**Problem to work on**
For the data that follows, report how many lines contain the word "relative", and nothing else.

**The records**
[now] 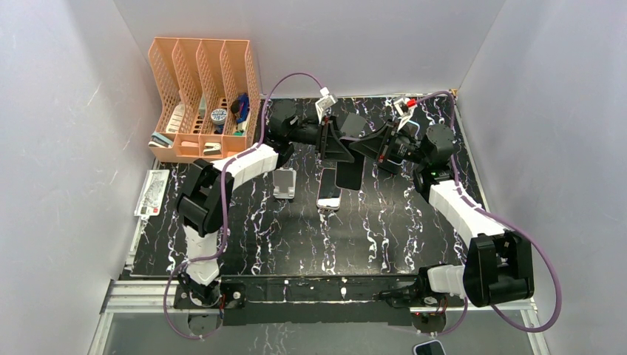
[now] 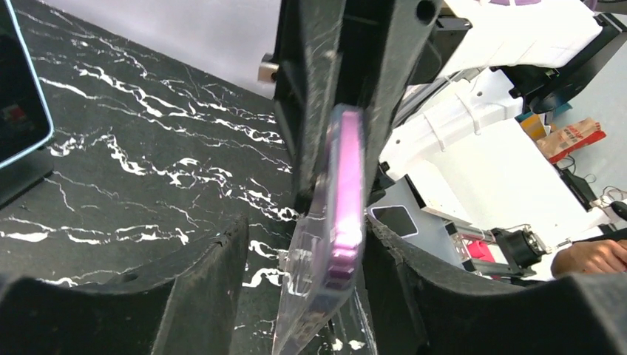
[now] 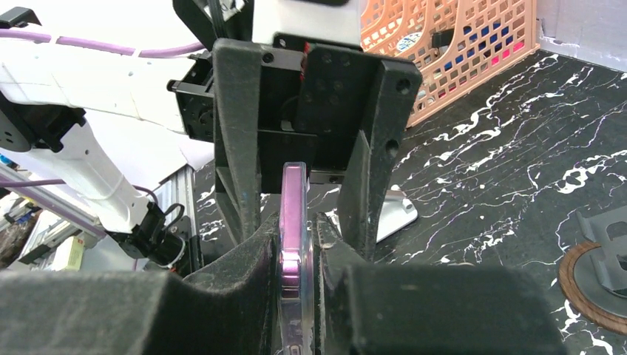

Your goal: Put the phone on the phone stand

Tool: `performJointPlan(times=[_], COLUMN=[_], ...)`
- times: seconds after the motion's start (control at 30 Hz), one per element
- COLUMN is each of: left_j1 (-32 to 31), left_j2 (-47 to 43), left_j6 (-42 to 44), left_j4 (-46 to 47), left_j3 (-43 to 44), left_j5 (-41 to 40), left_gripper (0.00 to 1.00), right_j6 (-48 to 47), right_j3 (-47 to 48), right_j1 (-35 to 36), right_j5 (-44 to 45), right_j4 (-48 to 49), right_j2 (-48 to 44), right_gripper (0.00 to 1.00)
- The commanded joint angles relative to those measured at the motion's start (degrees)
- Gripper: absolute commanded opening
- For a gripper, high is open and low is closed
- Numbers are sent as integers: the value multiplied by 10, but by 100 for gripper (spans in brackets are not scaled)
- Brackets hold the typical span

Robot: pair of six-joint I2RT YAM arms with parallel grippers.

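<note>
Our right gripper (image 3: 294, 237) pinches the purple-cased phone (image 3: 293, 192), our left gripper's (image 2: 304, 222) jaws spread around it. On the tabletop (image 1: 296, 244) we count one second phone (image 1: 329, 191) lying flat and one silver stand (image 1: 285, 183).

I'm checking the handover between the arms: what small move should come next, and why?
Probably draw the left gripper straight back off the phone. Its jaws stand open either side of the phone, while the right gripper is shut on it in mid-air, so the right arm alone carries it. Backing off should clear the way to the phone stand.
</note>
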Motion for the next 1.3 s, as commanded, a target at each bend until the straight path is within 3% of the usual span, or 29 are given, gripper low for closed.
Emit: performJointPlan(times=[0.0, 0.17, 0.23, 0.27, 0.33, 0.4, 0.47, 0.7, 0.73, 0.8, 0.83, 1.13, 1.27], left_j1=[12, 16, 16, 16, 16, 13, 8, -7, -7, -7, -7, -8, -8], left_j2=[0, 0, -2, -4, -5, -3, 1, 11, 10, 7, 6, 10, 12], left_j6=[8, 18, 21, 22, 23, 20, 15, -21, -23, -24, -24, -35, -37], left_j4=[7, 9, 11, 12, 16, 23, 32, 93, 99, 105, 106, 118, 122], left_j3=[-22, -43, -50, -54, -58, -59, -60, -66, -67, -66, -67, -59, -57], left_j5=[-6, -12, -14, -15, -16, -15, -13, -11, -10, -9, -8, -9, -8], left_gripper=[55, 55, 51, 45, 17, 6, 1, 0, 0, 0, 0, 0, 0], right_j6=[-7, -3, -3, -3, 4, 16, 28, 37, 37, 38, 38, 46, 44], right_j3=[20, 16, 14, 14, 11, 9, 7, 11, 13, 16, 17, 27, 29], right_j1=[1, 1, 1, 1, 1, 0, 1, 1, 1, 1, 1, 3, 6], right_j5=[12, 21, 25, 28, 29, 27, 25, 6, -1, -11, -13, -31, -39], right_j4=[28, 32, 34, 37, 47, 65, 83, 96, 95, 94, 93, 103, 97], right_j2=[-26, -26, -27, -26, -23, -17, -9, 4, 8, 15, 18, 40, 46], right_gripper=[1, 1, 1, 1, 1, 1, 1, 1, 9, 42, 48, 48, 40])
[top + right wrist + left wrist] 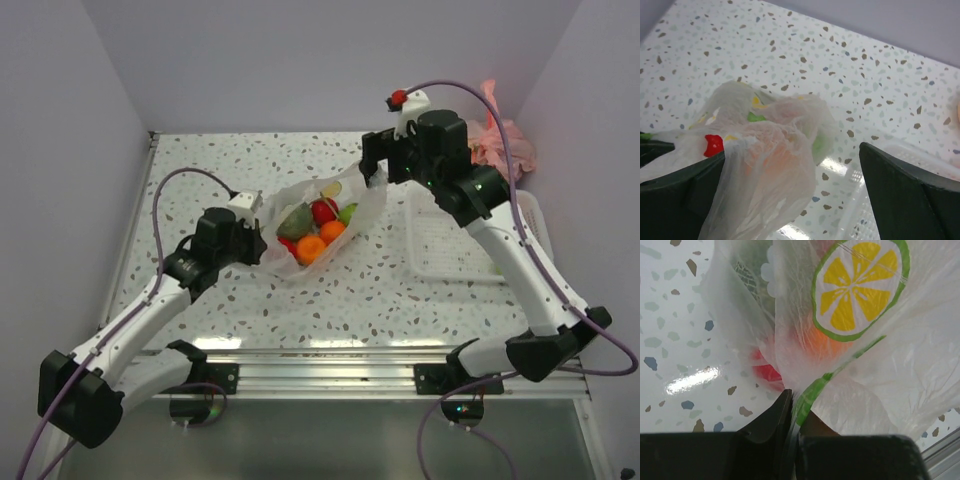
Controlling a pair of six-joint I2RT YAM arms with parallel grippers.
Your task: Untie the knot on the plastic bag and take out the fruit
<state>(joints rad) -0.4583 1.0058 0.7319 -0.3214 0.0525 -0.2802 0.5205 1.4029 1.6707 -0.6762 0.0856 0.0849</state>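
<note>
The clear plastic bag [300, 262] with yellow prints lies mid-table, its mouth spread open, and no tied knot shows. Inside it I see a red fruit [323, 211], two orange fruits [311, 249], a green one [348, 212] and a dull green lumpy one [293, 222]. My left gripper [256, 236] is shut on the bag's near-left edge; the left wrist view shows the jaws [792, 396] pinching the film [865, 365]. My right gripper [373, 172] is wide open at the bag's far-right edge. In the right wrist view the plastic [775, 170] drapes against its left finger [695, 190].
A white perforated tray [470, 268] lies to the right of the bag, under my right arm, and shows in the right wrist view [890, 150]. A pink plastic bag [505, 140] sits in the back right corner. Walls close the table at the back and on both sides.
</note>
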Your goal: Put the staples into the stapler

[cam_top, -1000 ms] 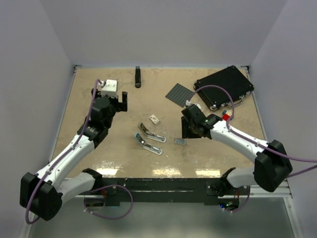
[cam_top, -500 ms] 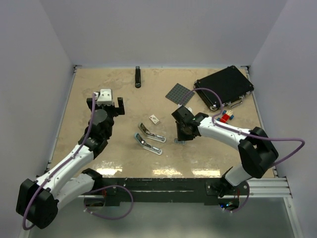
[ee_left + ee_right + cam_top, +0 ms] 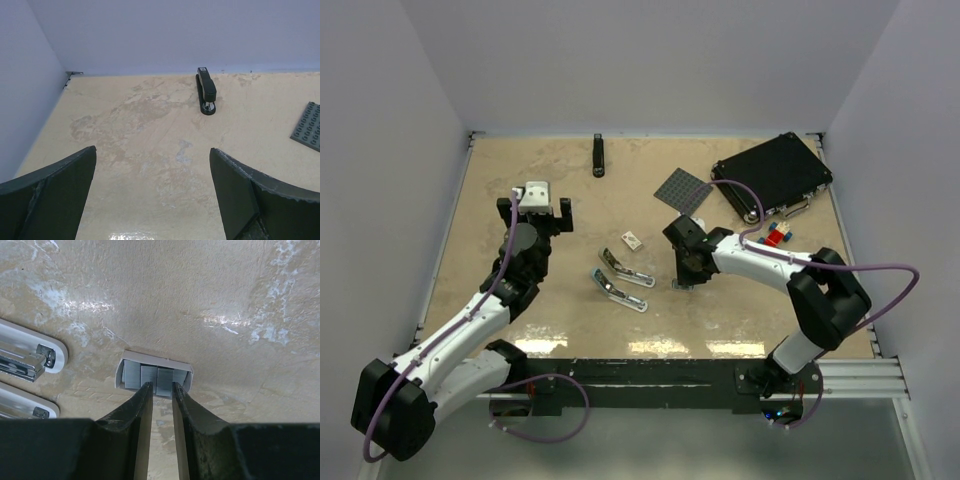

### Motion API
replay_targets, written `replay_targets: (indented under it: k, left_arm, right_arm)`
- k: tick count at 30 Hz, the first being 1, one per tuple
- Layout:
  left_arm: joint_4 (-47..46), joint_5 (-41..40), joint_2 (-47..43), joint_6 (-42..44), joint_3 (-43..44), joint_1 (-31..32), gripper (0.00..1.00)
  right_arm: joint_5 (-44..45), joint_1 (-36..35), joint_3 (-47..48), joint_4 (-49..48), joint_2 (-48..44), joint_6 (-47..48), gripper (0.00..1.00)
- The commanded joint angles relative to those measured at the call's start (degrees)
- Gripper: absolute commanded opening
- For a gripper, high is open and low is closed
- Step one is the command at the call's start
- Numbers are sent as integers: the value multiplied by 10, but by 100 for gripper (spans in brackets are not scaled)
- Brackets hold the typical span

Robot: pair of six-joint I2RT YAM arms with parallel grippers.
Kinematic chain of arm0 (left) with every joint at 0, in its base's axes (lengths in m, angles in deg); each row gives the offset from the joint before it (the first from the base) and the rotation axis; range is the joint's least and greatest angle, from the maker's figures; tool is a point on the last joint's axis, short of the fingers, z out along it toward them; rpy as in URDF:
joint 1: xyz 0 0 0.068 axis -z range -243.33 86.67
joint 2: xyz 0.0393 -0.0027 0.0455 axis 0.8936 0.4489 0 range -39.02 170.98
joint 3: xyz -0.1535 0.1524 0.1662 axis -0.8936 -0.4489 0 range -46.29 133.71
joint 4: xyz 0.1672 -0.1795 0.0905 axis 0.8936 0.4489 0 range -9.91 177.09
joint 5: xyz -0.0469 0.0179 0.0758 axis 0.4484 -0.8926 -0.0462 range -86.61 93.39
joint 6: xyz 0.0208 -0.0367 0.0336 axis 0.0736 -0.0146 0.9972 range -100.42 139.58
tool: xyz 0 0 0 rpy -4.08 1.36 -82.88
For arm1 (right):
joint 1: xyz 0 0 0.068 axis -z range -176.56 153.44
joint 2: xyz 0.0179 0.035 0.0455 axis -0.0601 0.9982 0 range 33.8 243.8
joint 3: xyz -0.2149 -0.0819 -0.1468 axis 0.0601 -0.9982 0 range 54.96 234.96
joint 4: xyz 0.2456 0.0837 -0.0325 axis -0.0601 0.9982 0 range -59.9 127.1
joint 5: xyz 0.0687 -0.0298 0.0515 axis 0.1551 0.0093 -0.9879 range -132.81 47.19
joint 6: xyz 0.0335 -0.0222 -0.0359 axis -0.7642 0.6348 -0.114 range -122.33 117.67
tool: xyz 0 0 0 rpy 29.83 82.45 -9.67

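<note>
Grey-blue tray [image 3: 155, 359], mottled beige table [image 3: 210, 290]

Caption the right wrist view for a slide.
Right gripper, jaws narrow, tips at the near edge of the tray of staples; stapler at left.

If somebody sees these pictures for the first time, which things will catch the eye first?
The right gripper draws the eye: its nearly closed jaws reach into the small grey tray of staples near the middle of the table; a grip cannot be confirmed. Left of it lies the opened stapler, in two long parts. The left gripper hovers wide open and empty, facing a slim black stapler at the far edge.
</note>
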Motion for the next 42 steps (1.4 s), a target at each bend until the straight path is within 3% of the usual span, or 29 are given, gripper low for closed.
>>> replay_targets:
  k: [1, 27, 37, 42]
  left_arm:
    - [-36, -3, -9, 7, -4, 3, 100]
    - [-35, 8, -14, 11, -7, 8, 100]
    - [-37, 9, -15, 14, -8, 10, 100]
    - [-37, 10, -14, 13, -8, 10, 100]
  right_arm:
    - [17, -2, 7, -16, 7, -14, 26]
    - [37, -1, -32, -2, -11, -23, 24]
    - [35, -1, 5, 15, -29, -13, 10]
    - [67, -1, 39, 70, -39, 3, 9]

**Solution for this task**
2